By Victor Greto
“Feel the wood,” Harold breathed.
His hands – the tips of his knotty fingers – ran across the lid.
“That’s oak,” he said, before Nick had the chance to touch it. “Solid oak. Feel it.”
Harold’s voice whispered both sharp and full, Southern and pointed. He ended each spoken thought with an exclamation, a short breath that covered each sentence, or long fragment, with a thick caress.
Nick’s eyes started to roam over the musty wood. But Harold wouldn’t just look at it or touch it; he put his nose right up to the lid of the tall yellowed Victrola and sniffed at it like a dog checking out a bone.
Although he had been looking at the piece for several minutes already, he kept opening and closing the lid, his darting fingers roughly feeling the inside, nudging the turntable, rubbing the small circle-nub of the silvered arm.
“1917,” Harold said, looking up at the numbers dancing in his head, and then over at the old man standing by another Victrola, a shiny red mahogany one that he had just refinished.
“Yes,” the old man said. “That sounds about right.”
Harold sniffed again, either at the Victrola, or with contempt.
The cabinet needed work.
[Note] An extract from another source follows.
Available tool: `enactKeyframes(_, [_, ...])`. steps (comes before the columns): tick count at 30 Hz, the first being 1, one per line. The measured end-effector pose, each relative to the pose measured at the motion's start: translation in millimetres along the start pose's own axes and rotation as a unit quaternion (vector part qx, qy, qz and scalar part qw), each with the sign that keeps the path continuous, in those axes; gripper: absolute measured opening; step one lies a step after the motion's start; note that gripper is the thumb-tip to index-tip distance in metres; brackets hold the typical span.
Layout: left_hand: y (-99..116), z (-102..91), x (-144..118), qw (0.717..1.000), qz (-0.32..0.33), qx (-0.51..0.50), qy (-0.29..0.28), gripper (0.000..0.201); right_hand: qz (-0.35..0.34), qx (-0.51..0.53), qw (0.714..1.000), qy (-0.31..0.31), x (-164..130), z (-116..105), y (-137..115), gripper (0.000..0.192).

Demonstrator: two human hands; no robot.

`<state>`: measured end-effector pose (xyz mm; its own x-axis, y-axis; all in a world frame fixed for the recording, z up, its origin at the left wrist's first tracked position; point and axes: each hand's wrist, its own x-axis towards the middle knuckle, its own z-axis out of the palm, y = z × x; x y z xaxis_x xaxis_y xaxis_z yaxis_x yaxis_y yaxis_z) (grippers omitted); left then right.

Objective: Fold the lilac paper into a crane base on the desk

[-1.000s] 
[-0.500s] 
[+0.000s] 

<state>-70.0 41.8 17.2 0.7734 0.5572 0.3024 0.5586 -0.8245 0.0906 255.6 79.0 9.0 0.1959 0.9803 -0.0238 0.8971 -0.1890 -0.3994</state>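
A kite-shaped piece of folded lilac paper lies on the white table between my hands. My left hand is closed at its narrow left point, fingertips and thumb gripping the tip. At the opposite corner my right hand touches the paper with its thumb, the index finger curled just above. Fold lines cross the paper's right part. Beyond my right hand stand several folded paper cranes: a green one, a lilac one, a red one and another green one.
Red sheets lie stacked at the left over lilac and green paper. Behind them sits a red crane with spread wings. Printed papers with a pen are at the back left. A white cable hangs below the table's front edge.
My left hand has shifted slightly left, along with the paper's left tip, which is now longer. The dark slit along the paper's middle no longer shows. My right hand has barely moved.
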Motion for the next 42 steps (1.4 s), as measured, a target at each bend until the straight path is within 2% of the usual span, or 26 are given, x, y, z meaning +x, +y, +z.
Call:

The top of the lid had been neglected, was peeling. But the molding around the lip of the lid was solid, if flawed in spots with bumps and decades of grime and crumbly-curled varnish. Harold shook his head for a few seconds at a time as he dramatically pointed to, touched and sniffed every flaw.
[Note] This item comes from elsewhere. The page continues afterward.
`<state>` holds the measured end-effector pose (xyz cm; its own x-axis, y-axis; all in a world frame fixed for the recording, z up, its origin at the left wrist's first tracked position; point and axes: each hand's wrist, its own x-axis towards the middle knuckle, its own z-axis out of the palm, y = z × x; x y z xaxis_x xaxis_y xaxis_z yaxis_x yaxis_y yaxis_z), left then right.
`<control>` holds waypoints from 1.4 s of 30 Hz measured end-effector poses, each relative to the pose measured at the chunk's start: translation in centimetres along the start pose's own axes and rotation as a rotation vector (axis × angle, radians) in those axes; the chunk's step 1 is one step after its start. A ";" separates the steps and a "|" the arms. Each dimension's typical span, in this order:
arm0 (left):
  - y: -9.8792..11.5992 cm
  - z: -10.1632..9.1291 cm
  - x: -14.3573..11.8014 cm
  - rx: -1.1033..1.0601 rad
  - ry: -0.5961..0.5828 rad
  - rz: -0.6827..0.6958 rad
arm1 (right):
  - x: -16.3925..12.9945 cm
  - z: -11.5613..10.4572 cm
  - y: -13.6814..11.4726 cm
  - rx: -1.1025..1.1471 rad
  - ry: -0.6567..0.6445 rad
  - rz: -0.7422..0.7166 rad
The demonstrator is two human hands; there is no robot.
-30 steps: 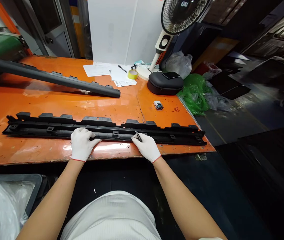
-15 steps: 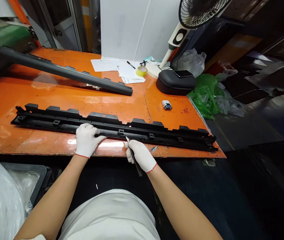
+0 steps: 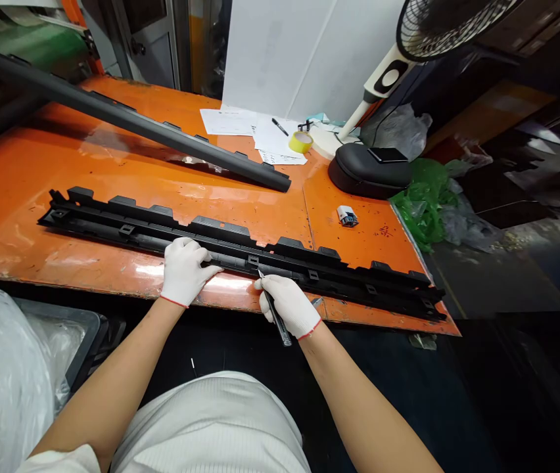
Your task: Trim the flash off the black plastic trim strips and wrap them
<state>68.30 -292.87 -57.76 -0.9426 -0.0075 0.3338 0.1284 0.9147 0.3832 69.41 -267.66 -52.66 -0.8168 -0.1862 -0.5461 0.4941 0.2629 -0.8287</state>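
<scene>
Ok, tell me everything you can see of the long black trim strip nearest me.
The black trim strip looks like moulded plastic, long and narrow, with raised tabs along its far edge and small square clips along its length. It lies flat along the orange table's near edge. The gloved left hand rests on it; the right hand holds a thin blade tool to it.

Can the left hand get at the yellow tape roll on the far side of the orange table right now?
Probably not without leaning: the yellow tape roll lies far behind both long black plastic strips, and the white-gloved left hand presses on the nearer.

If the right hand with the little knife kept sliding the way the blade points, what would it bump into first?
Probably the long black plastic strip: the knife in the right hand already has its tip at the strip's near edge, aimed up and left across it.
</scene>
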 end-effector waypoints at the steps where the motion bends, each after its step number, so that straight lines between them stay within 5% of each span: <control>1: -0.1 0.0 0.0 -0.001 -0.002 0.001 | 0.1 0.0 -0.1 -0.007 -0.001 0.002; 34: 0.0 0.0 -0.2 -0.004 0.000 0.010 | 0.4 -1.3 -1.7 -0.101 -0.115 0.024; 40: 0.5 -0.4 -0.3 0.006 0.033 0.007 | -0.1 -3.5 -0.4 -0.063 -0.534 -0.001; 42: 0.6 -0.5 -0.3 0.006 0.033 0.007 | -0.6 -3.6 0.5 -0.090 -0.480 -0.068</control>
<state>68.78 -292.53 -57.21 -0.9311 -0.0148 0.3646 0.1327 0.9170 0.3761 69.06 -263.99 -52.26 -0.6063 -0.6154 -0.5036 0.3996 0.3118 -0.8620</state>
Even when Harold opened his wallet he sniffed at its contents. Everything was fair game for Harold, to be sniffed, touched, valued.
Harold handed the man money. Nick couldn’t see how much because Harold’s callused hands covered it. But the old man smiled and nodded.
The oak was theirs. As if in benediction, Nick caught a wave of old, woody smell. At first offensive, he had grown to like it, cozy, old, safe, the moldy, womblike smell of another time, out of time, of deep brown tones and cigars and handlebar mustaches and suits and short ties and hats and smoky rooms and everything, everywhere wood and elaborate patterns of upholstery and the soft light of the radio and thick rugs and gaudy wallpaper and mother and father at the huge dining room table.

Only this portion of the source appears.